Say you have invested 10lacs In a fund and it has returned @ 10%, 1 lac gains after a year. If you redeem the whole 11 lacs and reinvest it, the gains(1 lac) will not be taxed and becomes your capital. If this 11 lacs returns another 1.1 lacs next year, you can redeem units worth 12 lacs next year and not be taxed at all and so on.
But if you didn't redeem it the first year, you will have 2.1 lacs gains after two years. If you need to redeem the whole amount suddenly, you can only get tax exemption for 1 lac. The rest 1.1 will be taxed at 10%, you will have to pay 11k + cess.
This is the benefit of tax harvesting.
Even if you wait a couple of days for the funds to reach you , you will lose nav movements for those days but in the long run, this doesn't make much difference.

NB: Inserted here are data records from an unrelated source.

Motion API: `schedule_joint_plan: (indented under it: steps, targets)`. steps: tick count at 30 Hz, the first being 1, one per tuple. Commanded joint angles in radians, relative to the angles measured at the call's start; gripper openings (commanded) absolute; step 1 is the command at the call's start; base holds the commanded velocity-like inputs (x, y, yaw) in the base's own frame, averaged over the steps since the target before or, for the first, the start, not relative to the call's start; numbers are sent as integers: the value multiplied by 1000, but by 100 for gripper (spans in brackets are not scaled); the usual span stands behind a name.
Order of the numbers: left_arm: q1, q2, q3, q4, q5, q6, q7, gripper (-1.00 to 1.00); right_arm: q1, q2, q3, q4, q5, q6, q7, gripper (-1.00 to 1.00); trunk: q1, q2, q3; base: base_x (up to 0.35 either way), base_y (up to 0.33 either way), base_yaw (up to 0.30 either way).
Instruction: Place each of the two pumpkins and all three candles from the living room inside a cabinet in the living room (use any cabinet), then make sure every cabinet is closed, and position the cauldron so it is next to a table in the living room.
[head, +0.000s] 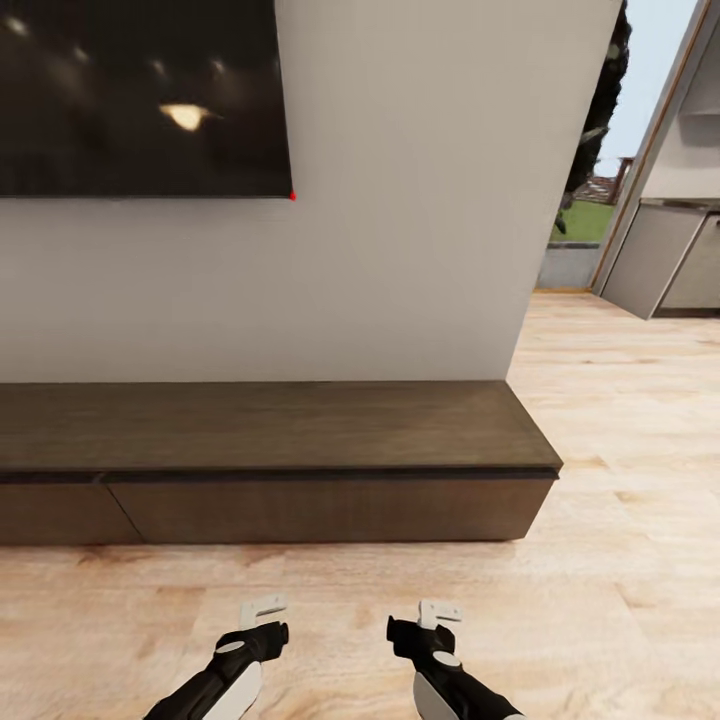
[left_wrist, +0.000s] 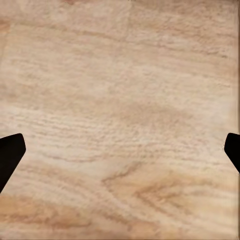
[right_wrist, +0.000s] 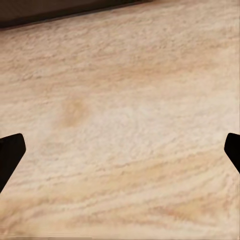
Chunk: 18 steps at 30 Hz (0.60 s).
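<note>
The long low dark-brown cabinet (head: 270, 470) runs along the white wall ahead, with its flat drawer fronts flush and shut and its top bare. My left gripper (head: 262, 612) and right gripper (head: 440, 615) hang low over the wood floor in front of it, both open and holding nothing. In the left wrist view the left gripper (left_wrist: 120, 155) has its dark fingertips (left_wrist: 10, 155) spread wide over bare floorboards. The right gripper (right_wrist: 120, 155) looks the same, with the cabinet's dark base (right_wrist: 60, 12) at the picture's edge. The pumpkins, candles, cauldron and table are out of view.
A large black screen (head: 140, 95) hangs on the wall above the cabinet. The wall ends at a corner (head: 560, 200) past the cabinet's right end. Beyond it the light wood floor (head: 620, 420) runs on toward grey kitchen units (head: 670, 260) and a window.
</note>
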Motion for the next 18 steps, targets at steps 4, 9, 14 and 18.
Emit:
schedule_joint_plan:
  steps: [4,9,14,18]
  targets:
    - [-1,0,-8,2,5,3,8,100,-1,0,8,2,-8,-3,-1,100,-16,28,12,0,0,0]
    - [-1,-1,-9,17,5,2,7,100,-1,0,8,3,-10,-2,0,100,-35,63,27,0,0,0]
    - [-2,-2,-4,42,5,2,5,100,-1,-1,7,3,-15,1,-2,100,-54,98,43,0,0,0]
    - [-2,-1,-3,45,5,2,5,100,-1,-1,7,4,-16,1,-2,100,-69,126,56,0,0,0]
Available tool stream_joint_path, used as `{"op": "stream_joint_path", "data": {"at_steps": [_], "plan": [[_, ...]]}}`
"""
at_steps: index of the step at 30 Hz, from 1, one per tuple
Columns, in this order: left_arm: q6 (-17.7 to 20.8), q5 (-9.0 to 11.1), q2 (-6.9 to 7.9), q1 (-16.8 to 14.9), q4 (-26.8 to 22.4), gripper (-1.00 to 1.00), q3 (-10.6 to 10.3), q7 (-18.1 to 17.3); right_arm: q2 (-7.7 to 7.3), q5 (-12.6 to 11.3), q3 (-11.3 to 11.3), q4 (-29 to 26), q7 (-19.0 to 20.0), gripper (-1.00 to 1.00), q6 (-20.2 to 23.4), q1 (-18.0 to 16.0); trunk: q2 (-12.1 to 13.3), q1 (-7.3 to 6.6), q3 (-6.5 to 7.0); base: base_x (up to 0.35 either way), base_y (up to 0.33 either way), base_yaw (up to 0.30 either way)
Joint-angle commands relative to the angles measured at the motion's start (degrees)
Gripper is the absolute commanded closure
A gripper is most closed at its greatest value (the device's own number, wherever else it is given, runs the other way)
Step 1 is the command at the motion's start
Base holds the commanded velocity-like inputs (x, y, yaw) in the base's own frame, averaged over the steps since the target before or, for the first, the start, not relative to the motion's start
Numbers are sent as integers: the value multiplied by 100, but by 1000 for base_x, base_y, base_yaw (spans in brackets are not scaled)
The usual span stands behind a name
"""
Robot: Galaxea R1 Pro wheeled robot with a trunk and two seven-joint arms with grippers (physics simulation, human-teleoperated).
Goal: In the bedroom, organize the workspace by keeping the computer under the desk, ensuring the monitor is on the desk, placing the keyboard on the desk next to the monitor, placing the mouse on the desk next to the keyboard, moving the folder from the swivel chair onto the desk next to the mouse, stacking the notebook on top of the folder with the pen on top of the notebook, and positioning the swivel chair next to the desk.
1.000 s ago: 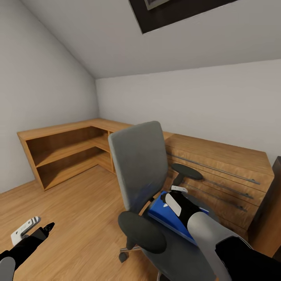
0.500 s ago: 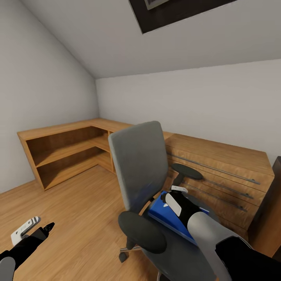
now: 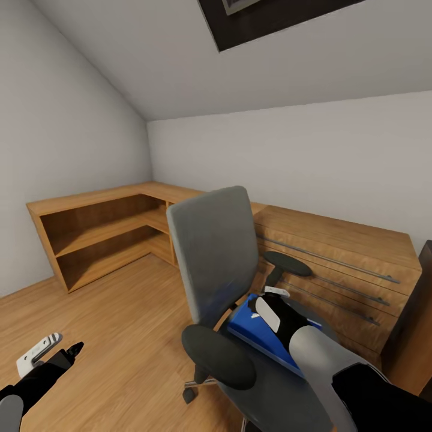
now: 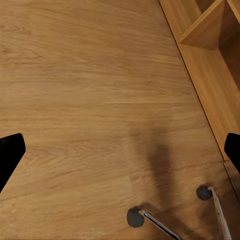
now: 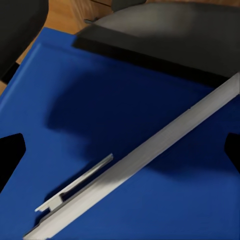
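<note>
Our left gripper (image 3: 63, 351) hangs low over the wooden floor (image 3: 120, 324), fingers spread wide and empty; its wrist view looks down on two chair castors (image 4: 135, 217) just ahead of it. To its right stands the swivel chair (image 3: 216, 258), and on the seat our right gripper (image 5: 120, 150) hovers just above the folder (image 3: 255, 327), fingertips wide apart and gripping nothing. We judge the work barely begun: the folder is not yet lifted, and the chair is beside a wooden cabinet (image 3: 336, 258). The right wrist view adds a pen (image 5: 145, 155) lying on the folder between the fingertips, which the head view hides behind the arm.
</note>
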Motion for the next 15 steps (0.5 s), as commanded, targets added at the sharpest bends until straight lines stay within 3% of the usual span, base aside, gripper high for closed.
{"op": "stream_joint_path", "data": {"at_steps": [1,15], "plan": [[30,61,-3,-5,-8,-100,10,48,-5,-43,48,-8,-42,-100,30,-4,-3,-1,-6,0,0,0],[37,61,1,-5,-8,-100,22,41,2,-55,28,4,-42,-100,379,-4,-3,-1,-6,0,0,0]]}}
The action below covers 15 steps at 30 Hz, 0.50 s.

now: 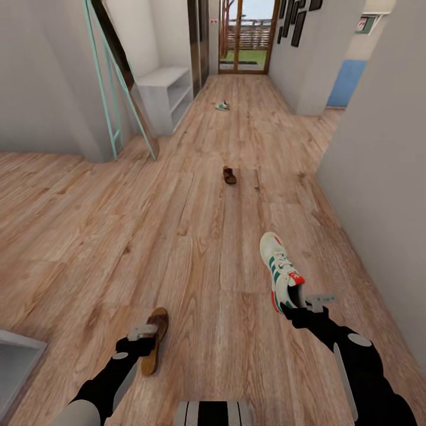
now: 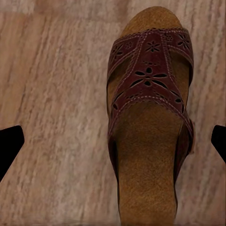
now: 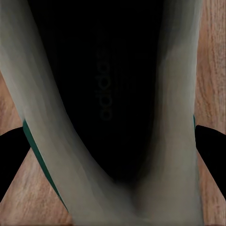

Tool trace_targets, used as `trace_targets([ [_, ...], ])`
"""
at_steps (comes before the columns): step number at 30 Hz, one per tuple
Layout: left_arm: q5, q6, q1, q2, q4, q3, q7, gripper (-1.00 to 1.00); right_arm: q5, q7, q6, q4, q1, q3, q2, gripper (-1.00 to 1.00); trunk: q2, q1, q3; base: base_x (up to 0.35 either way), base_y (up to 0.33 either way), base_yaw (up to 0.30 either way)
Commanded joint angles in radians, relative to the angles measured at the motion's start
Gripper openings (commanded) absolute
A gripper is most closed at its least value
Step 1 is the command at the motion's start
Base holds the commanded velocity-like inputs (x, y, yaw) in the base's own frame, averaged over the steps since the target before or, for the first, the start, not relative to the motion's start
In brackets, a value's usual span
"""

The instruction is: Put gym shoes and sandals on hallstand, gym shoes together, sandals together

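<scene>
My left gripper (image 1: 144,342) is open around a dark brown sandal (image 1: 155,340) (image 2: 148,117) on the corridor floor (image 1: 195,248). Its fingertips (image 2: 10,143) stand wide of the sandal's sides. My right gripper (image 1: 297,306) is shut on the heel end of a cream gym shoe (image 1: 280,269) with green stripes, and the shoe's dark insole (image 3: 106,89) sits between the fingers. A second sandal (image 1: 229,175) lies mid-corridor. The other gym shoe (image 1: 223,106) lies far down the corridor. A pale grey furniture corner (image 1: 18,361) shows at lower left; I cannot tell whether it is the hallstand.
A plain white low two-shelf unit (image 1: 165,94) stands against the left wall, beside a teal slanted frame (image 1: 112,77). A grey wall (image 1: 384,177) bounds the right side. A glass door (image 1: 248,35) closes the corridor's far end.
</scene>
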Motion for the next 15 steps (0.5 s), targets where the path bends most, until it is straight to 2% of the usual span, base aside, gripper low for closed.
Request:
trace_targets([
  [1,0.002,0.005,0.000,0.000,-0.002,-0.002,0.004,1.00,0.009,0.010,0.003,-0.001,-0.001,-0.003,0.001,-1.00,-0.001,0.000,-0.006,0.000,0.000,0.078],
  [13,0.003,-0.064,0.000,-0.007,-0.007,-0.002,0.004,1.00,0.009,0.010,0.004,-0.001,-0.001,-0.004,0.000,-1.00,-0.001,0.000,-0.025,0.000,0.000,0.078],
  [15,0.003,-0.066,0.000,-0.007,-0.007,-0.002,0.004,1.00,0.009,0.010,0.004,-0.001,-0.001,-0.004,0.000,-1.00,-0.001,0.001,-0.035,0.000,0.000,0.078],
])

If You redeem in the afternoon and place the buy order next morning you might be able to get the same nav or atleast that days nav.
What platform do you use or planning to invest? And how much are planning to invest?
kukdookoo wrote:
Are you sure that equity funds don't have any indexation benefits?
Sorry to butt in.
Funds having equity exposure between 35% and 65% can continue to get indexation benefits if the holding period is over 36 months. Certain fund houses have launched (and are launching) multi asset funds to benefit from this tax arbitrage.
Ramta_Jogi wrote:Sorry to butt in.
Funds having equity exposure between 35% and 65% can continue to get indexation benefits if the holding period is over 36 months. Certain fund houses have launched (and are launching) multi asset funds to benefit from this tax arbitrage.
I don't have any knowledge about this. Tell us more, last I heard, debt funds have been stripped of indexation benefits. Thanks in advance.
Demon_slayer wrote:I don't have any knowledge about this. Tell us more, last I heard, debt funds have been stripped of indexation benefits. Thanks in advance.
If a fund has equity allocation between 35-65%, it still qualifies for indexation benefit. Balanced hybrid funds come under that category.
Only one fund at present offers this benefit - the recently launched 360 One (formerly IIFL) Balanced Hybrid Fund. Equity allocation usually fluctuates between 40 and 60 per cent.
Multi asset funds may also offer such benefit as per their equity allocation. The SID of the fund would have such information
Ramta_Jogi wrote:If a fund has equity allocation between 35-65%, it still qualifies for indexation benefit. Balanced hybrid funds come under that category.
Only one fund at present offers this benefit - the recently launched 360 One (formerly IIFL) Balanced Hybrid Fund. Equity allocation usually fluctuates between 40 and 60 per cent.
Multi asset funds may also offer such benefit as per their equity allocation. The SID of the fund would have such information
They would be treated as debt funds for the purpose of taxation right? You have to wait three years for indexation to kick in. Thank for the info man.